▶ [Activity]:
Copy out exactly the lines below that run from the one holding "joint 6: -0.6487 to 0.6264" to the one holding "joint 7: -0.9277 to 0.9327", keeping both of those lines and no others.

▶ [Material for the task]:

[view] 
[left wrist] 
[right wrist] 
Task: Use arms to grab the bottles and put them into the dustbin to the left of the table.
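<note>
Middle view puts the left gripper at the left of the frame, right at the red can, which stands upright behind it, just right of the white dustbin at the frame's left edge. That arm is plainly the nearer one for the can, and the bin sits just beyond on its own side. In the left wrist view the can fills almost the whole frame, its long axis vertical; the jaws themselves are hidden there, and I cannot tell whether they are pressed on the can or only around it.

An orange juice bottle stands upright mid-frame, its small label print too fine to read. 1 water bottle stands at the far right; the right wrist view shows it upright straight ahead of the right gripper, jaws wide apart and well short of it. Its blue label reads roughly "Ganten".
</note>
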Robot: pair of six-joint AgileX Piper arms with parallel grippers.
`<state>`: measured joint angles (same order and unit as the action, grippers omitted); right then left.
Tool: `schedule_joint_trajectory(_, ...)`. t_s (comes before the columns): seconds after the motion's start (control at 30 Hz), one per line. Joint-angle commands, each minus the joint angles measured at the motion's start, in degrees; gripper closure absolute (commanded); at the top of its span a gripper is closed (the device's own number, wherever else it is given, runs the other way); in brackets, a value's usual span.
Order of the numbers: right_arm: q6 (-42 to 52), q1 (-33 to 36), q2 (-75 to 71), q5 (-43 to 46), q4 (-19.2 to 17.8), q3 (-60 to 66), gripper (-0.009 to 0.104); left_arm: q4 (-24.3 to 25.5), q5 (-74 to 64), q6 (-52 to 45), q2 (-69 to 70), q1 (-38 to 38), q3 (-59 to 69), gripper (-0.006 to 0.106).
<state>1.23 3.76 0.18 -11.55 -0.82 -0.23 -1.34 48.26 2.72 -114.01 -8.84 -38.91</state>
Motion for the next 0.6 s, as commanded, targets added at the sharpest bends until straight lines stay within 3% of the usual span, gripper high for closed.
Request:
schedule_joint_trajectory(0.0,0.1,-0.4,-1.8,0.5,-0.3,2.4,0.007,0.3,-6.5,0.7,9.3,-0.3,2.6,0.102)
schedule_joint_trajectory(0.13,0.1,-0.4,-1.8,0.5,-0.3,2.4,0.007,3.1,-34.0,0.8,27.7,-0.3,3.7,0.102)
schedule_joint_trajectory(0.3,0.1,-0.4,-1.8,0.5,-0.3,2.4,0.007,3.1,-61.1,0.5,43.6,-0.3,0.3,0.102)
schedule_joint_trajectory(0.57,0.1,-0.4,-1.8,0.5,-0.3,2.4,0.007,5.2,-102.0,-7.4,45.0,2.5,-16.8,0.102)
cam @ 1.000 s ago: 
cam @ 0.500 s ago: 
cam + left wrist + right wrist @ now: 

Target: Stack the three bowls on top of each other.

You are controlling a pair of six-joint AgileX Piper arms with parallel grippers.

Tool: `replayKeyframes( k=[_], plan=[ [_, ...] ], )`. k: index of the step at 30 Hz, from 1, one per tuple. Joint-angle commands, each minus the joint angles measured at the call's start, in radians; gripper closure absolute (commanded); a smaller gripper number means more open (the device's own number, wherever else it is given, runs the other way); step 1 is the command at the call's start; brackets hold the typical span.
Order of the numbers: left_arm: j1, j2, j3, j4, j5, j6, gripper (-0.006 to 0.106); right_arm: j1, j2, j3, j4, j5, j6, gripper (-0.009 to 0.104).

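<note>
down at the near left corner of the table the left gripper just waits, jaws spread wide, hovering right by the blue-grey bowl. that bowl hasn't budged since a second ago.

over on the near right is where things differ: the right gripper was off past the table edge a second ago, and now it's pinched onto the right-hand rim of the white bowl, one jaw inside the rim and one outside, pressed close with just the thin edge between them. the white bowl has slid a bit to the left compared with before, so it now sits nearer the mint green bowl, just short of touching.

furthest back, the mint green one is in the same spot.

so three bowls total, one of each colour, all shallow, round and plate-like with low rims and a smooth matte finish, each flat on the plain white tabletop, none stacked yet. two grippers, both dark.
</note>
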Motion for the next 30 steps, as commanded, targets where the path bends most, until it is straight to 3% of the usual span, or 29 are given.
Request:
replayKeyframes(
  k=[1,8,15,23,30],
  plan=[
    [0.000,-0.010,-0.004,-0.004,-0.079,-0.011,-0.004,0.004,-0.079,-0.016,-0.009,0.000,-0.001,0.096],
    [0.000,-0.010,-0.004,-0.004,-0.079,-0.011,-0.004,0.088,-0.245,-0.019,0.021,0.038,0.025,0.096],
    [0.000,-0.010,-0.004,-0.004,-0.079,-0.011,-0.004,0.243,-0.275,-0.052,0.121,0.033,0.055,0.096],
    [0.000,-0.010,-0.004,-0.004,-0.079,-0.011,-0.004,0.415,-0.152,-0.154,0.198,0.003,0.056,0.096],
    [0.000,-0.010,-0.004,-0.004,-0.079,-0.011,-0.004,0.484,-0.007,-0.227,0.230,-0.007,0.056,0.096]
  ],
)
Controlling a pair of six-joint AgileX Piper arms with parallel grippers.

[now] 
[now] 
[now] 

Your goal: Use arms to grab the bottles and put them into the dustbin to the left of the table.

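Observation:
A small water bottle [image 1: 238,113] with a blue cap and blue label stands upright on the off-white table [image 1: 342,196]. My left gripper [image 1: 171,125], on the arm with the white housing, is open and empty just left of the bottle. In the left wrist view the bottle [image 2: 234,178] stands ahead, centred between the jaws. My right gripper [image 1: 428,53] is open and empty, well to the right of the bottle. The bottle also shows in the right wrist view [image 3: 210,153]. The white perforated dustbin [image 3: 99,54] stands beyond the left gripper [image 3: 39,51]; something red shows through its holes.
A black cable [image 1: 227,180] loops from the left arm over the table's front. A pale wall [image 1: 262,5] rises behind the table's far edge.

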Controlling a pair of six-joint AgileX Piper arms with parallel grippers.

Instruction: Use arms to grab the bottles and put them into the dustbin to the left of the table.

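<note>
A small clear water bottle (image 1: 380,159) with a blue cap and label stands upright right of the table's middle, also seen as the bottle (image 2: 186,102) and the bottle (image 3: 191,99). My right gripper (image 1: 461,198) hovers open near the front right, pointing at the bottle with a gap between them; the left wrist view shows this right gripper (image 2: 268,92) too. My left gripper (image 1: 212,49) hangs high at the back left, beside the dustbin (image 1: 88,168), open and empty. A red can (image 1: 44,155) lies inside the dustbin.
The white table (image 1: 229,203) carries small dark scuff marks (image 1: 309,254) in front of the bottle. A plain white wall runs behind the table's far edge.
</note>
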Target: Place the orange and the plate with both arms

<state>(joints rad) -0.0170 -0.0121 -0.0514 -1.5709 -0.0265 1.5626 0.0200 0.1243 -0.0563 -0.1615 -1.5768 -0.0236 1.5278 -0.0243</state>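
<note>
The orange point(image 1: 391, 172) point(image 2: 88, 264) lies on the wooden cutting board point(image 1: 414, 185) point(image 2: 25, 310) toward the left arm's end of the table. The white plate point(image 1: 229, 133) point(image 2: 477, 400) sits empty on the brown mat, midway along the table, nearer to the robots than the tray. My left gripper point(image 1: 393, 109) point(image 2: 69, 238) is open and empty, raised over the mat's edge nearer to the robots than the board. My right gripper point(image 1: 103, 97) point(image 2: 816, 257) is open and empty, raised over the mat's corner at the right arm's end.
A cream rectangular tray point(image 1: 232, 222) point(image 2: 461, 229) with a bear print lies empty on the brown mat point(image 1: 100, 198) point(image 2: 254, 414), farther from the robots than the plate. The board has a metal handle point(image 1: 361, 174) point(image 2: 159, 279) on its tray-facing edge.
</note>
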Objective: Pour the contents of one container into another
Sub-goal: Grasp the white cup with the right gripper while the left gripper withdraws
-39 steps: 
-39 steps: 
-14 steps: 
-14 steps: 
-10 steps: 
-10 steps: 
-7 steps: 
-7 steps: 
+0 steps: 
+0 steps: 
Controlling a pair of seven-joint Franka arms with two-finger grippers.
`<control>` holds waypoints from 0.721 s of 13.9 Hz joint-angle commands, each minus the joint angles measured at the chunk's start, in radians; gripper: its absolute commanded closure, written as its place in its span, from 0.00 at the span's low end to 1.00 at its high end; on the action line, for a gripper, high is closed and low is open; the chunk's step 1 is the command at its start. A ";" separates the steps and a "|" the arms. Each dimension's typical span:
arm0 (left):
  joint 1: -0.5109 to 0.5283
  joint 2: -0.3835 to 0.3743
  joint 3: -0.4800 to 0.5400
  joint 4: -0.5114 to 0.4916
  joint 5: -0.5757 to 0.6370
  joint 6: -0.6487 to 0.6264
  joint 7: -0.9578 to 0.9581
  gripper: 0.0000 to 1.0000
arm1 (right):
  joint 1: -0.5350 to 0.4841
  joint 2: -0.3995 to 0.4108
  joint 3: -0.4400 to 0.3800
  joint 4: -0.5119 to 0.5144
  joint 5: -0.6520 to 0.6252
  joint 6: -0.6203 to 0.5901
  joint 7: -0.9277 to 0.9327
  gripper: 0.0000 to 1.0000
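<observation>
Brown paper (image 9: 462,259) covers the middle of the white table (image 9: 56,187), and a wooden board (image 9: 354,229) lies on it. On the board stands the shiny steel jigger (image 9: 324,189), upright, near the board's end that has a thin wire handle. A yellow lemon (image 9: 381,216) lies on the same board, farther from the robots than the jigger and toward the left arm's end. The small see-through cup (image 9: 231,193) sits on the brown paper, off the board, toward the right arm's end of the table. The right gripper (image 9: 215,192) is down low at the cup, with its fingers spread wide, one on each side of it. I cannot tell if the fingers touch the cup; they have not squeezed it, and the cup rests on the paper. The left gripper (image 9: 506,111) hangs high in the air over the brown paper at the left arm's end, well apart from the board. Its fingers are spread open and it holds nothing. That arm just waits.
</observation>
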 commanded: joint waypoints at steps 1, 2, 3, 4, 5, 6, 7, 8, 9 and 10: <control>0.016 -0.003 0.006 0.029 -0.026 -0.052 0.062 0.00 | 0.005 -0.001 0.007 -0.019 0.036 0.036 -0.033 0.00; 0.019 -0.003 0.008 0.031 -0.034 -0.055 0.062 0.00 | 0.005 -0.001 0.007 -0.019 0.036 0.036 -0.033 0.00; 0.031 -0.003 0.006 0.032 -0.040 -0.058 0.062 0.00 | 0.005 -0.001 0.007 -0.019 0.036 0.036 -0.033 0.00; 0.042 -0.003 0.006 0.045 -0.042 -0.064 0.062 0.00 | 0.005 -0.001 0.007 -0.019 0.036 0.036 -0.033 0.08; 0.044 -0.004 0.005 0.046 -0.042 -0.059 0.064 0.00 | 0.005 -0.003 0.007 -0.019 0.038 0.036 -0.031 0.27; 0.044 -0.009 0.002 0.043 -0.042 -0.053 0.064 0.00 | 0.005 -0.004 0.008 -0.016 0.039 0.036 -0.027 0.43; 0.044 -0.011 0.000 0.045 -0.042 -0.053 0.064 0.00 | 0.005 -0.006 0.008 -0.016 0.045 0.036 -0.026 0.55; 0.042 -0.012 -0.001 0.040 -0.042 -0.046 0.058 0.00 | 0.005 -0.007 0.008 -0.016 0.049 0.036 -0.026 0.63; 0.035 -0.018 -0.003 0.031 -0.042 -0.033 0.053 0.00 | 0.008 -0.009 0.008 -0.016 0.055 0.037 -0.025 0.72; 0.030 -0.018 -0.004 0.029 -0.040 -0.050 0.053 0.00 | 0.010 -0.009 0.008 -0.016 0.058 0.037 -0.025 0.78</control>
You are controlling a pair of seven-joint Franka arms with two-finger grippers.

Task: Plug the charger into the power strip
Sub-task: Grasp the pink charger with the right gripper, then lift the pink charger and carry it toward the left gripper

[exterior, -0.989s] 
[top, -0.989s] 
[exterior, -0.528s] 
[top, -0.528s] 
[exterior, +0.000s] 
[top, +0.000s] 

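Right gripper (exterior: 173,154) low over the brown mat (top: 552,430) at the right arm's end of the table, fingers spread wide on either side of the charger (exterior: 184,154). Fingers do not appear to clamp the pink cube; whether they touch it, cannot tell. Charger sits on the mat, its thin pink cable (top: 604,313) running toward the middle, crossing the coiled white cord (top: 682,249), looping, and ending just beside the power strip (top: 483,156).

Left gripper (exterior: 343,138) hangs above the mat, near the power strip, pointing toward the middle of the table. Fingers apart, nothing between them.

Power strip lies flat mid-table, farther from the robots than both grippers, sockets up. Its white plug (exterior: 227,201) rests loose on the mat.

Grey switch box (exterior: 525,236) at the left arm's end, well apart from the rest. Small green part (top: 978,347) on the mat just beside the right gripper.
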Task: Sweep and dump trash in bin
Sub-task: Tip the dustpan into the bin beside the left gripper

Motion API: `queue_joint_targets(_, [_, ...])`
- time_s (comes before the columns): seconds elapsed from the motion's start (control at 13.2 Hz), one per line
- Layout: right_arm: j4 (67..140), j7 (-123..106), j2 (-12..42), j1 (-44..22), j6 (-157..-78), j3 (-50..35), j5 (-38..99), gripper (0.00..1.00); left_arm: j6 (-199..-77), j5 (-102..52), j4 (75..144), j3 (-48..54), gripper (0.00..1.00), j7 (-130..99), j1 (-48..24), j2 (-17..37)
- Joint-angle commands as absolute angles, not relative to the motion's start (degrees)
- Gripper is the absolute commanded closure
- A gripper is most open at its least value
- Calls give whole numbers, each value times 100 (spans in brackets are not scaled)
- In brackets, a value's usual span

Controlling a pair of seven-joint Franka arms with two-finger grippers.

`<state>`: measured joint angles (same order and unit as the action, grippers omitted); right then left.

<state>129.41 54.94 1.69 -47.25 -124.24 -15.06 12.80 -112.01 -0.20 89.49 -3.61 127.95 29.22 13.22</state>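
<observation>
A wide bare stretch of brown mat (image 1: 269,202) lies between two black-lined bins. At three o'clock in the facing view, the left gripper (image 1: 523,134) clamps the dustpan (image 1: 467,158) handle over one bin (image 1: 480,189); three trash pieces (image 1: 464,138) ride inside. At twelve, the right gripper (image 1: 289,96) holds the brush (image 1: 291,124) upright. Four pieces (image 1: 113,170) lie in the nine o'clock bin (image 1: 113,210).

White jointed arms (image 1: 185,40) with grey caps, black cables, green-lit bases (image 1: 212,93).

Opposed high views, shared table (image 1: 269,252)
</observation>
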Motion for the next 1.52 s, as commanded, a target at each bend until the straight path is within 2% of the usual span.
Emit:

▶ [Task answer]:
  joint 6: -0.6487 to 0.6264
  joint 7: -0.9578 to 0.9581
  gripper: 0.0000 to 1.0000
arm1 (right):
  joint 1: -0.5350 to 0.4841
  joint 2: -0.3995 to 0.4108
  joint 3: -0.4400 to 0.3800
  joint 4: -0.5119 to 0.5144
  joint 5: -0.6520 to 0.6252
  joint 6: -0.6203 to 0.5901
  joint 7: -0.9277 to 0.9327

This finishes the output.